Work request: Write out the listing exactly as it is given.

Supplied data:
§

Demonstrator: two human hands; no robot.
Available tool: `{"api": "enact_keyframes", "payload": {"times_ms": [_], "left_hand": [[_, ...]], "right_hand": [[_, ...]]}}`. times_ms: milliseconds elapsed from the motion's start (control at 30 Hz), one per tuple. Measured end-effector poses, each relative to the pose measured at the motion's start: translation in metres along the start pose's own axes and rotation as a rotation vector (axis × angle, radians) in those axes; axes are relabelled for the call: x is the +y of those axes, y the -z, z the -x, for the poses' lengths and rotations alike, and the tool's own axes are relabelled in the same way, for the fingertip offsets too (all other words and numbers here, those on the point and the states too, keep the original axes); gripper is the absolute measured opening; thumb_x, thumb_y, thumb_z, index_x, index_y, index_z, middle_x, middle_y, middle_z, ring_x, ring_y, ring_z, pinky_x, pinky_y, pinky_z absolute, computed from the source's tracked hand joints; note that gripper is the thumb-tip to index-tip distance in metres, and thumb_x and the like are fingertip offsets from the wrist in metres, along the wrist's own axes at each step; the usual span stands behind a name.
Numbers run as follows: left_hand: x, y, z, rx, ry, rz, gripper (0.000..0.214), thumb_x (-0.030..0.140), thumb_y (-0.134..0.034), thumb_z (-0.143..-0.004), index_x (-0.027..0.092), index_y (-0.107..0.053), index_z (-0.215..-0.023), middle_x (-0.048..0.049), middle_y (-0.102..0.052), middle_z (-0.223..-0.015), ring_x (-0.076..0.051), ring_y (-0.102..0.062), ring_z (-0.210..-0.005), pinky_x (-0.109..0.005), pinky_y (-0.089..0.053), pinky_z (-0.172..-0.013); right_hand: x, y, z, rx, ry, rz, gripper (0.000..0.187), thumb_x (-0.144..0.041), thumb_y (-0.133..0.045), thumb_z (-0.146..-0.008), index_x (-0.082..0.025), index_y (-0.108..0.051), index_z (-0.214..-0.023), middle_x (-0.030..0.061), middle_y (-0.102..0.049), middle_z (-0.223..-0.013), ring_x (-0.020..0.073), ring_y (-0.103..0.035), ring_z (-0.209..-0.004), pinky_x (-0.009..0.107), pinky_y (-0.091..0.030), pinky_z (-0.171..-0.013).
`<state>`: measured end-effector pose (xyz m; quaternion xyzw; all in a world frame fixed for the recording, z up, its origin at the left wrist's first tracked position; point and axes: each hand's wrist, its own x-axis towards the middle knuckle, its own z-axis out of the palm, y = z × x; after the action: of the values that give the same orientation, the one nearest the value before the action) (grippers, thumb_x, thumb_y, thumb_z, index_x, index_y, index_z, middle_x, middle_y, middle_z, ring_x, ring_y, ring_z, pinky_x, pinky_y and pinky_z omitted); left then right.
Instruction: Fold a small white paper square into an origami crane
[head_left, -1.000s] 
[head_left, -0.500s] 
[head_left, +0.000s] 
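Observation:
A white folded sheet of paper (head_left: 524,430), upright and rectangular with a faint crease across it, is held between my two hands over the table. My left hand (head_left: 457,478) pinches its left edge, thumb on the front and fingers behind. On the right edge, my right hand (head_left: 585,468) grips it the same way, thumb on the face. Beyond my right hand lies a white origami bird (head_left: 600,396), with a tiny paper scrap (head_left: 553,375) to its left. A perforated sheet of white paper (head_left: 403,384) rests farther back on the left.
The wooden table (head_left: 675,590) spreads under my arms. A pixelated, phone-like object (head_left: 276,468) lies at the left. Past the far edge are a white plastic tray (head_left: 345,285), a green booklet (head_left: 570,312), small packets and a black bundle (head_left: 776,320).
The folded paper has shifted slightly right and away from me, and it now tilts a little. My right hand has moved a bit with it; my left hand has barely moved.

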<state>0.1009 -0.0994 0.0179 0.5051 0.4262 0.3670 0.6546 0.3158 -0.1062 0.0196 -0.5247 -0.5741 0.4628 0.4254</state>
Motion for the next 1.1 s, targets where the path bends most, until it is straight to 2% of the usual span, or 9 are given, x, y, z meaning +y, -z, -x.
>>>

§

Finished task:
Demonstrator: two human hands; no robot.
Available tool: `{"api": "enact_keyframes", "payload": {"times_ms": [_], "left_hand": [[_, ...]], "right_hand": [[_, ...]]}}`. times_ms: milliseconds elapsed from the motion's start (control at 30 Hz), one per tuple. Measured end-effector poses, each relative to the pose measured at the motion's start: translation in metres along the start pose's own axes and rotation as a rotation vector (axis × angle, radians) in those axes; axes are relabelled for the call: x is the +y of those axes, y the -z, z the -x, for the poses' lengths and rotations alike, and the tool's own axes are relabelled in the same way, for the fingertip offsets too (all other words and numbers here, those on the point and the states too, keep the original axes); gripper is the absolute measured opening; thumb_x, thumb_y, thumb_z, index_x, index_y, index_z, middle_x, middle_y, middle_z, ring_x, ring_y, ring_z, pinky_x, pinky_y, pinky_z absolute, computed from the source's tracked hand joints; note that gripper is the thumb-tip to index-tip distance in metres, and thumb_x and the like are fingertip offsets from the wrist in metres, along the wrist's own axes at each step; the usual span stands behind a name.
Numbers run as follows: left_hand: x, y, z, rx, ry, rz, gripper (0.000..0.214), thumb_x (-0.030..0.140), thumb_y (-0.134..0.034), thumb_z (-0.143..-0.004), index_x (-0.027..0.092), index_y (-0.107..0.053), index_z (-0.215..-0.023), middle_x (-0.048..0.049), middle_y (-0.102..0.052), middle_z (-0.223..-0.015), ring_x (-0.076..0.051), ring_y (-0.102..0.062), ring_z (-0.210..-0.005), pinky_x (-0.109..0.005), pinky_y (-0.089..0.053), pinky_z (-0.172..-0.013); right_hand: x, y, z, rx, ry, rz, gripper (0.000..0.187), thumb_x (-0.144..0.041), thumb_y (-0.133..0.045), thumb_z (-0.146..-0.008), index_x (-0.082..0.025), index_y (-0.108..0.051), index_z (-0.214..-0.023), middle_x (-0.030..0.061), middle_y (-0.102..0.049), middle_z (-0.223..-0.013), ring_x (-0.020..0.073), ring_y (-0.103..0.035), ring_z (-0.209..-0.004), pinky_x (-0.009..0.107), pinky_y (-0.091..0.030), pinky_z (-0.171..-0.013).
`<state>`: measured end-effector pose (xyz m; quaternion xyzw; all in a world frame fixed for the recording, z up, its origin at the left wrist's first tracked position; point and axes: each hand's wrist, its own x-axis towards the middle knuckle, its own z-axis out of the palm, y = z × x; after the action: of the values that give the same orientation, the one nearest the value before the action) (grippers, thumb_x, thumb_y, thumb_z, index_x, index_y, index_z, middle_x, middle_y, middle_z, ring_x, ring_y, ring_z, pinky_x, pinky_y and pinky_z omitted); left then right.
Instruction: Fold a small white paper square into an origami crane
[head_left, -1.000s] 
[head_left, -0.500s] 
[head_left, +0.000s] 
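Observation:
A white folded sheet of paper (head_left: 524,430), upright and rectangular with a faint crease across it, is held between my two hands over the table. My left hand (head_left: 457,478) pinches its left edge, thumb on the front and fingers behind. On the right edge, my right hand (head_left: 585,468) grips it the same way, thumb on the face. Beyond my right hand lies a white origami bird (head_left: 600,396), with a tiny paper scrap (head_left: 553,375) to its left. A perforated sheet of white paper (head_left: 403,384) rests farther back on the left.
The wooden table (head_left: 675,590) spreads under my arms. A pixelated, phone-like object (head_left: 276,468) lies at the left. Past the far edge are a white plastic tray (head_left: 345,285), a green booklet (head_left: 570,312), small packets and a black bundle (head_left: 776,320).
The folded paper has shifted slightly right and away from me, and it now tilts a little. My right hand has moved a bit with it; my left hand has barely moved.
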
<state>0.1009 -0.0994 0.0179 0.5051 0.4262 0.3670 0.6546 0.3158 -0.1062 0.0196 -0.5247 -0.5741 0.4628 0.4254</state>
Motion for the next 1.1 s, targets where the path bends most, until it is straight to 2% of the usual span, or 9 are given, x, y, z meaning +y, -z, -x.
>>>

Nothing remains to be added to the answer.